75% of lifetime mortgage borrowers roll-up interest

Repaying half the the rolled-up interest every month could boost inheritance by 25%.

Related topics:  Later Life,  Mortgages
Rozi Jones | Editor, Financial Reporter
11th April 2023
balancing scales with a house and a percentage sign
"It’s important customers not only understand the costs associated with a lifetime mortgage but how to manage those costs."

75% of lifetime mortgage customers choose to let their interest roll-up during the loan period, despite lifetime mortgage products now offering the flexibility of being able to pay off some or all the interest every month, new research from Responsible Life shows.

However, the figures show that repaying a small percentage of the interest on the loan every month can have a huge impact on the amount of equity left in the home at the end of the loan term.

The later life mortgage broker says lifetime mortgage customers could leave tens of thousands of pounds in extra inheritance to their families by repaying rolled-up interest of just £100 per month.

The calculations are based on a £400,000 property with no mortgage (and not taking into account boost in property value), a lump sum lifetime mortgage of £82,000, an average interest rate of 6.65% and an average loan term of 16 years.

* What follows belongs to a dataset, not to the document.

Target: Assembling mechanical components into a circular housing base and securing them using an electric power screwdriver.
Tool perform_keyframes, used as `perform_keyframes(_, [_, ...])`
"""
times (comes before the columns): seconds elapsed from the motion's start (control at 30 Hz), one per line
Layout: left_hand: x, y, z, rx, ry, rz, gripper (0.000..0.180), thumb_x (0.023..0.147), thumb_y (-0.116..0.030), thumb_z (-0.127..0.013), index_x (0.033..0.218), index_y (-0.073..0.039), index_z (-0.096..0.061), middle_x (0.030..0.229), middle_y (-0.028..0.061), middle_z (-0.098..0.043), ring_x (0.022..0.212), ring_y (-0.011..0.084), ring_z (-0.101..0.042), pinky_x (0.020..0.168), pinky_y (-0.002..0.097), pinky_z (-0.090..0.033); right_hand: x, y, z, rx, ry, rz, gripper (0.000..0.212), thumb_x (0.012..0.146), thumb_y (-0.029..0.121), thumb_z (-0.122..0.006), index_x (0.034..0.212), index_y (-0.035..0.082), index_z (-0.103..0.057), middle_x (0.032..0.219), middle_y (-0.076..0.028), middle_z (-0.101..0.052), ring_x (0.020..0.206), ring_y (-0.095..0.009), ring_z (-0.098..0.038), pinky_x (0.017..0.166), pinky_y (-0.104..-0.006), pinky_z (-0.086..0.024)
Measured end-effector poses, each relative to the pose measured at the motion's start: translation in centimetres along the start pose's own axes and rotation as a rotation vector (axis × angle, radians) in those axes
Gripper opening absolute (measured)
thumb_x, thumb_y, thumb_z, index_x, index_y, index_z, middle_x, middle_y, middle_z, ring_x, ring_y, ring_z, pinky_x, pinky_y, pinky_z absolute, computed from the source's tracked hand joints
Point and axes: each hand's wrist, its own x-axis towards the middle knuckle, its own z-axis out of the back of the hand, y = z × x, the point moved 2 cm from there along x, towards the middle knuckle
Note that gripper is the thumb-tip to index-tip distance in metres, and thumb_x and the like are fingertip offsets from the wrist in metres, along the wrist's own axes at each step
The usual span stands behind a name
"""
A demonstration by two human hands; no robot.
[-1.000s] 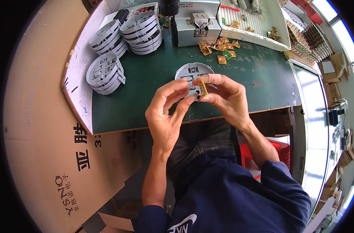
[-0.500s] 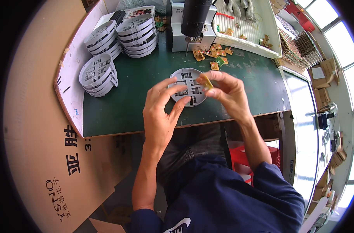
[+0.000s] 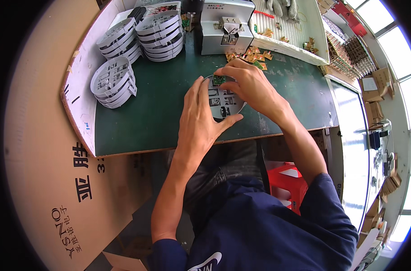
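Note:
A round grey plastic housing point(image 3: 218, 103) with several rectangular cutouts lies on the green bench top. My left hand point(image 3: 198, 108) curves round its left and near rim, fingers along the side and thumb at the near edge. Over the far part of the housing, my right hand point(image 3: 247, 83) pinches a small green circuit board point(image 3: 219, 80) between thumb and fingers. The board is at one of the far cutouts; whether it is fully seated cannot be told. My right hand hides part of the housing's right side.
Stacked grey housings point(image 3: 160, 38) stand at the back left, with another stack point(image 3: 113, 81) nearer. A grey box-shaped machine point(image 3: 214, 43) stands behind the housing, small circuit boards point(image 3: 255, 55) loose beside it. A white tray point(image 3: 300, 56) holds gloves and boards. Cardboard point(image 3: 38, 135) flanks the bench.
My right hand has brought the small board left and down onto the housing, turning its green face up. My left hand has closed round the housing's rim. The hanging black tool has shifted away up-left.

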Motion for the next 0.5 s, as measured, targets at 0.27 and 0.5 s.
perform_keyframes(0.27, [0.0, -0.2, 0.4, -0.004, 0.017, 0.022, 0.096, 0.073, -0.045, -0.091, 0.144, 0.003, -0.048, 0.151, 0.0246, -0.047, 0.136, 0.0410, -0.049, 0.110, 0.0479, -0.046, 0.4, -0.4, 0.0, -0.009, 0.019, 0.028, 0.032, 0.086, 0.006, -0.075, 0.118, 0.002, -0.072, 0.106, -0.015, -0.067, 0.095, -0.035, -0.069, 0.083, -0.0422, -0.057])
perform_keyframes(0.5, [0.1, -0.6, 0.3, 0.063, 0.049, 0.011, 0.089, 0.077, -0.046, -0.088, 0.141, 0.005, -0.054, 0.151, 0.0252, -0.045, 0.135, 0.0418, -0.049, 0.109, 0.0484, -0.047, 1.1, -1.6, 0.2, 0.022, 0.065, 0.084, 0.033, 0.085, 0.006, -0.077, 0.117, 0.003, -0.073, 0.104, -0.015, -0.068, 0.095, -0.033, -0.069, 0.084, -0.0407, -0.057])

If a customer lets the monthly interest of £454 roll-up over the term of the loan, they would have £163,066 of equity left in the property once it’s sold after 16 years.

By choosing to make small interest repayments of £100 per month for five years - which is less than a quarter of the monthly rolled-up interest and less than a third of the loan term - the equity left would be £177,781.

Making repayments of £100 per month for the entire loan term, the equity left on sale of the property would be £197,161 or £34,000 more than if no interest was repaid. This equates to approximately a 10% boost in inheritance.

By stretching to repaying 50% of the rolled-up interest over the 16-year period, this would boost the equity in the property by 25% - almost £100,000.

Steve Wilkie, executive chairman of Responsible Life, said: “One of the historic concerns amongst consumers/homeowners when it comes to taking out an equity release plan is the amount of rolled-up interest paid when the home is sold.

“Lifetime mortgage products now offer customers the flexibility to pay off some or all of the rolled-up interest every month to leave more equity in the property, and yet three-quarters of equity release customers still choose not to repay any interest.

“It’s important customers not only understand the costs associated with a lifetime mortgage but how to manage those costs.

“Equity release has been criticised as expensive compared to other mortgage types, particularly the retirement interest only-mortgage aimed at a similar age group. The criticism was aimed at the costs of letting the interest roll-up, but is now outdated.

“With the flexible repayment features now available in all Equity Release Council approved plans, customers now have control over the costs in a similar way to other mortgage types.”